Collected material:

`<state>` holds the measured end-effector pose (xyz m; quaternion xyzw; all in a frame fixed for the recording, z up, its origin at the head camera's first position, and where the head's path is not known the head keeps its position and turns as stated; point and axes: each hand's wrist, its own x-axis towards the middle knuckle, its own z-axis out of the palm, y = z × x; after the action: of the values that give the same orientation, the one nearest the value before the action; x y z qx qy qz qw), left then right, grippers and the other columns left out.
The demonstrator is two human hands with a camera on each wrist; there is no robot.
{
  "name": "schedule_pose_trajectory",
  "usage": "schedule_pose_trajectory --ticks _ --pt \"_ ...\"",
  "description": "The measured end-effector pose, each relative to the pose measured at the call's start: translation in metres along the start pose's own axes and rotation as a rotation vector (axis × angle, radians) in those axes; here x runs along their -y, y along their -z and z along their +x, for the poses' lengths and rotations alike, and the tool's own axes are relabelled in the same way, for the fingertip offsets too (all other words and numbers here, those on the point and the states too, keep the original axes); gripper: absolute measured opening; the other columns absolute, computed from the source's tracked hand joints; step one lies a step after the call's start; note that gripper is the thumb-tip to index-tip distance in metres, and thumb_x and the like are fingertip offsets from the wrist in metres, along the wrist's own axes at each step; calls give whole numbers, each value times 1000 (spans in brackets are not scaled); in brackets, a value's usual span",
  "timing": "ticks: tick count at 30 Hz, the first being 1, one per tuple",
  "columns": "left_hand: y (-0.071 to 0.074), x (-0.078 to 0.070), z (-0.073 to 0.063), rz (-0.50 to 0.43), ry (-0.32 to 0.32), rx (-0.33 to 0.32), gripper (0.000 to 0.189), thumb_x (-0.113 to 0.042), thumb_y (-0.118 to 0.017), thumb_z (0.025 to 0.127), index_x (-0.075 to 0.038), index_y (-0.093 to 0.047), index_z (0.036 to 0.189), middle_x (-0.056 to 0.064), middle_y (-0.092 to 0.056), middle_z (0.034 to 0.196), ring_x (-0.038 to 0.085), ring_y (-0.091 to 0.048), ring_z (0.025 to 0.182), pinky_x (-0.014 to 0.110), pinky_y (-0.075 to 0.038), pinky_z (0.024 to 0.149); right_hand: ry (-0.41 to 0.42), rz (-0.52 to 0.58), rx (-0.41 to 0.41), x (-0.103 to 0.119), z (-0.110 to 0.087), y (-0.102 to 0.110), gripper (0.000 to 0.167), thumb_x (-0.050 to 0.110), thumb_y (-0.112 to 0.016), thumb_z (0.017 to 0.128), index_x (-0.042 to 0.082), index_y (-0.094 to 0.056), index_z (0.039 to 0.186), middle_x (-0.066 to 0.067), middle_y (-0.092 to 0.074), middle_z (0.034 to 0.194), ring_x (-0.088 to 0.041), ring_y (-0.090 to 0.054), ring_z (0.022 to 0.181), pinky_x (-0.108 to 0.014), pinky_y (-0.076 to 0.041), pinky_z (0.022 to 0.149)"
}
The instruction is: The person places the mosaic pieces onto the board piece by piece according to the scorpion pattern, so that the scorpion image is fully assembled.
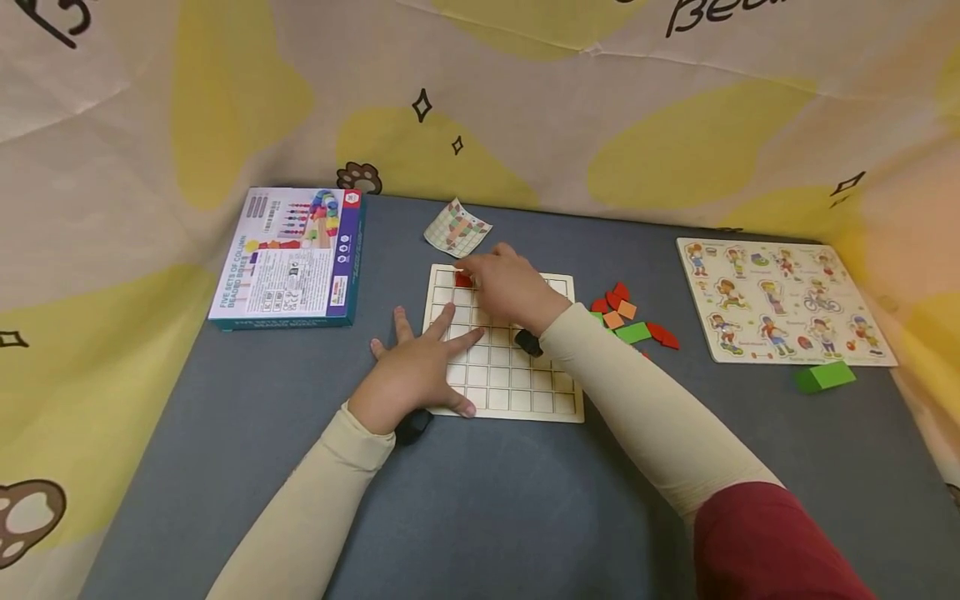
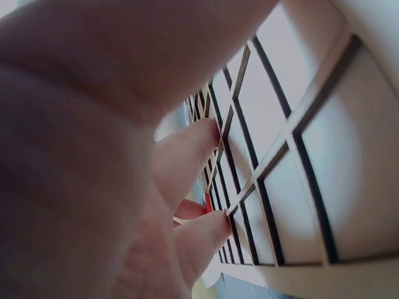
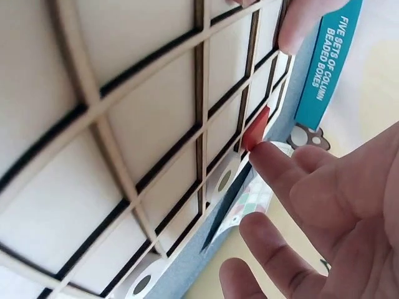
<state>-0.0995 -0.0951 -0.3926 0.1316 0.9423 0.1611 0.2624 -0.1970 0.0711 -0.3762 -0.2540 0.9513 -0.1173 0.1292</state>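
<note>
A wooden grid board [image 1: 498, 398] lies on the grey table, its cells framed by raised strips. My left hand [image 1: 412, 371] rests spread on the board's left side, with the thumb at the front edge. A small red piece [image 1: 463, 281] sits in the board's back row, near the left corner. My right hand [image 1: 517, 292] reaches over the back of the board. One fingertip touches the edge of the red piece [image 3: 254, 131] in the right wrist view, while the other fingers hang loosely past the board. The left wrist view shows the left fingers against the grid strips.
Loose red, orange and green pieces [image 1: 633, 332] lie right of the board. Behind it is a curled pattern card [image 1: 457, 229]. A boxed bead set [image 1: 288, 258] stands left; a picture puzzle board [image 1: 783, 304] and a green block [image 1: 825, 377] lie right.
</note>
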Motion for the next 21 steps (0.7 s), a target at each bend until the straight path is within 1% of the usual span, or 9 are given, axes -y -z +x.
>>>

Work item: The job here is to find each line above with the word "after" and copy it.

Response area:
`<state>` holds the measured end-effector pose (xyz m; quaternion xyzw; all in a frame fixed for the recording, z up, its origin at the head camera's first position, and where the head's path is not known the head keeps its position and turns as stated; point and axes: each hand's wrist, its own x-axis towards the middle knuckle, its own z-axis out of the palm, y = z × x; after the action: of the values that give the same orientation, the one nearest the value before the action; x y z qx qy qz qw), left then right, grippers and the other columns left out.
  "description": "The measured end-effector pose, each relative to the pose measured at the call's start: translation in metres along the start pose's own axes and rotation as a rotation vector (axis × angle, radians) in those axes; here x runs along their -y, y along their -z and z along their +x, for the poses' lengths and rotations alike, and the tool's own axes are relabelled in the same way, for the fingertip offsets too (all other words and numbers here, those on the point and the states too, keep the original axes); gripper: absolute measured opening; the other columns absolute, computed from the source's tracked hand joints; step one lies a step after the call's start; note that gripper is the thumb-tip to index-tip distance in metres, and thumb_x and the like are fingertip offsets from the wrist in metres, along the wrist's own axes at each step; calls give whole numbers, each value times 1000 (spans in brackets are not scaled); in brackets, a value's usual span",

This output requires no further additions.